═══ Supplied material
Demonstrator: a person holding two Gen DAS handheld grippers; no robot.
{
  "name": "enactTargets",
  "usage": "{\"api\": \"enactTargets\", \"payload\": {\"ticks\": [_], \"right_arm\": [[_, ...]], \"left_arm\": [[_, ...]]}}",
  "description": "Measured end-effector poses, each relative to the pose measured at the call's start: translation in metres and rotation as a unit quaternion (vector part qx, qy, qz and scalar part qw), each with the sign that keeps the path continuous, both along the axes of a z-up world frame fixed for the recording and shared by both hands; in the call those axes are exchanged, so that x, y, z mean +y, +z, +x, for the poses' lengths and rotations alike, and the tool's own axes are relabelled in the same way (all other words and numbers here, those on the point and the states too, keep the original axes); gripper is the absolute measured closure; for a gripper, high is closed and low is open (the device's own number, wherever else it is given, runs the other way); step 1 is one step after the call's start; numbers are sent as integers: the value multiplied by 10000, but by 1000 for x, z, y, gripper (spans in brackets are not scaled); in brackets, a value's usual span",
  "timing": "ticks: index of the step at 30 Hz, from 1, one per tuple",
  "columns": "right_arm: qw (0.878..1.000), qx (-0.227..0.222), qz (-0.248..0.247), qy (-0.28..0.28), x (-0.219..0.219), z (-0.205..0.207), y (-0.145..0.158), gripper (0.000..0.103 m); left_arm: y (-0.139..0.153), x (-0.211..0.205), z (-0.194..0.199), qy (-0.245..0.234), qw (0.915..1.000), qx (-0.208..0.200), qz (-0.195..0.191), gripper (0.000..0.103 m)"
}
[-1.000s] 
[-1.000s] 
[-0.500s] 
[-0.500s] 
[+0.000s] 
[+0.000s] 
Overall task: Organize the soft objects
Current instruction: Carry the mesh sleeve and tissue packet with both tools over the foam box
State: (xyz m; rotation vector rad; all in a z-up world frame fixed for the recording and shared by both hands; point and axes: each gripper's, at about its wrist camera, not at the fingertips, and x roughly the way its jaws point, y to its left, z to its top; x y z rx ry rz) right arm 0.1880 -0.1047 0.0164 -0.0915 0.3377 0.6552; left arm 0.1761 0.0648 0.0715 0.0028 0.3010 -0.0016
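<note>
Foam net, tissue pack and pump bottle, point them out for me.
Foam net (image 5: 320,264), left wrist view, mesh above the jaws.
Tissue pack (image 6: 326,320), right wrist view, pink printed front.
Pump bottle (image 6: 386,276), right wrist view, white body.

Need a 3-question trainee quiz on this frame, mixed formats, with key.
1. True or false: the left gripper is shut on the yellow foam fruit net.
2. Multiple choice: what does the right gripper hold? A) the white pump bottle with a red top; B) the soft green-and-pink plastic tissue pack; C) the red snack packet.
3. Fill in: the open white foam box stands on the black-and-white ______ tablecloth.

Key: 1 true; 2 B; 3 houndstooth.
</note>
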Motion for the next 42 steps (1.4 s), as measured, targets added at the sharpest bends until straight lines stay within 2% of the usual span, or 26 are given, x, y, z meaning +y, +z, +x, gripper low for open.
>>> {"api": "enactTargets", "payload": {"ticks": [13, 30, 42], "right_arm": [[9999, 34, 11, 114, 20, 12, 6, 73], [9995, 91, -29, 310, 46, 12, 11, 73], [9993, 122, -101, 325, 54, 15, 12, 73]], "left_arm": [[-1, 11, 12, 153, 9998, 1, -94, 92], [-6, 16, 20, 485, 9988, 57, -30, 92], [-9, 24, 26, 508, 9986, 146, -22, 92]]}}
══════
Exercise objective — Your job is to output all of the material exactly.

Result of the task —
Demonstrator: a person holding two Gen DAS handheld grippers; no robot.
{
  "name": "enactTargets",
  "usage": "{\"api\": \"enactTargets\", \"payload\": {\"ticks\": [_], \"right_arm\": [[_, ...]], \"left_arm\": [[_, ...]]}}",
  "description": "Measured end-effector poses, each relative to the pose measured at the call's start: translation in metres and rotation as a unit quaternion (vector part qx, qy, qz and scalar part qw), each with the sign that keeps the path continuous, both along the axes of a z-up world frame fixed for the recording and shared by both hands; in the call those axes are exchanged, so that x, y, z mean +y, +z, +x, for the poses' lengths and rotations alike, and the tool's own axes are relabelled in the same way (all other words and numbers here, those on the point and the states too, keep the original axes); gripper is the absolute measured closure; for a gripper, high is closed and low is open (the device's own number, wherever else it is given, runs the other way); step 1 is one step after the call's start; numbers are sent as integers: the value multiplied by 10000, but by 1000 for x, z, y, gripper (spans in brackets are not scaled); in brackets, a value's usual span",
  "timing": "ticks: index of the step at 30 Hz, from 1, one per tuple",
  "columns": "right_arm: qw (0.878..1.000), qx (-0.227..0.222), qz (-0.248..0.247), qy (-0.28..0.28), x (-0.219..0.219), z (-0.205..0.207), y (-0.145..0.158), gripper (0.000..0.103 m); left_arm: y (-0.139..0.153), x (-0.211..0.205), z (-0.194..0.199), qy (-0.245..0.234), qw (0.915..1.000), qx (-0.208..0.200), qz (-0.195..0.191), gripper (0.000..0.103 m)"
}
[-1.000s] 
[-1.000s] 
[-0.500s] 
[-0.500s] 
[+0.000s] 
[+0.000s] 
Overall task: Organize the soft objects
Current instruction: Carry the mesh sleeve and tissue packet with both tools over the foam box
State: (xyz m; rotation vector rad; all in a z-up world frame fixed for the recording and shared by both hands; point and axes: each gripper's, at about its wrist camera, not at the fingertips, and x roughly the way its jaws point, y to its left, z to its top; x y z rx ry rz) right arm 0.1880 -0.1047 0.0164 -0.0915 0.3377 0.6552; left arm 0.1761 0.0648 0.0715 0.0028 0.3010 -0.0016
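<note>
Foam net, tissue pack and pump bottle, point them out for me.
Foam net (image 5: 320,264), left wrist view, mesh above the jaws.
Tissue pack (image 6: 326,320), right wrist view, pink printed front.
Pump bottle (image 6: 386,276), right wrist view, white body.

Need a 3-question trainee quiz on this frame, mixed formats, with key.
1. True or false: the left gripper is shut on the yellow foam fruit net.
2. Multiple choice: what does the right gripper hold? A) the white pump bottle with a red top; B) the soft green-and-pink plastic tissue pack; C) the red snack packet.
3. Fill in: the open white foam box stands on the black-and-white ______ tablecloth.

Key: 1 true; 2 B; 3 houndstooth.
</note>
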Motion for the next 42 steps (1.4 s), as measured, targets added at the sharpest bends until straight lines stay within 2% of the usual span, or 26 are given, x, y, z meaning +y, +z, +x, gripper low for open.
>>> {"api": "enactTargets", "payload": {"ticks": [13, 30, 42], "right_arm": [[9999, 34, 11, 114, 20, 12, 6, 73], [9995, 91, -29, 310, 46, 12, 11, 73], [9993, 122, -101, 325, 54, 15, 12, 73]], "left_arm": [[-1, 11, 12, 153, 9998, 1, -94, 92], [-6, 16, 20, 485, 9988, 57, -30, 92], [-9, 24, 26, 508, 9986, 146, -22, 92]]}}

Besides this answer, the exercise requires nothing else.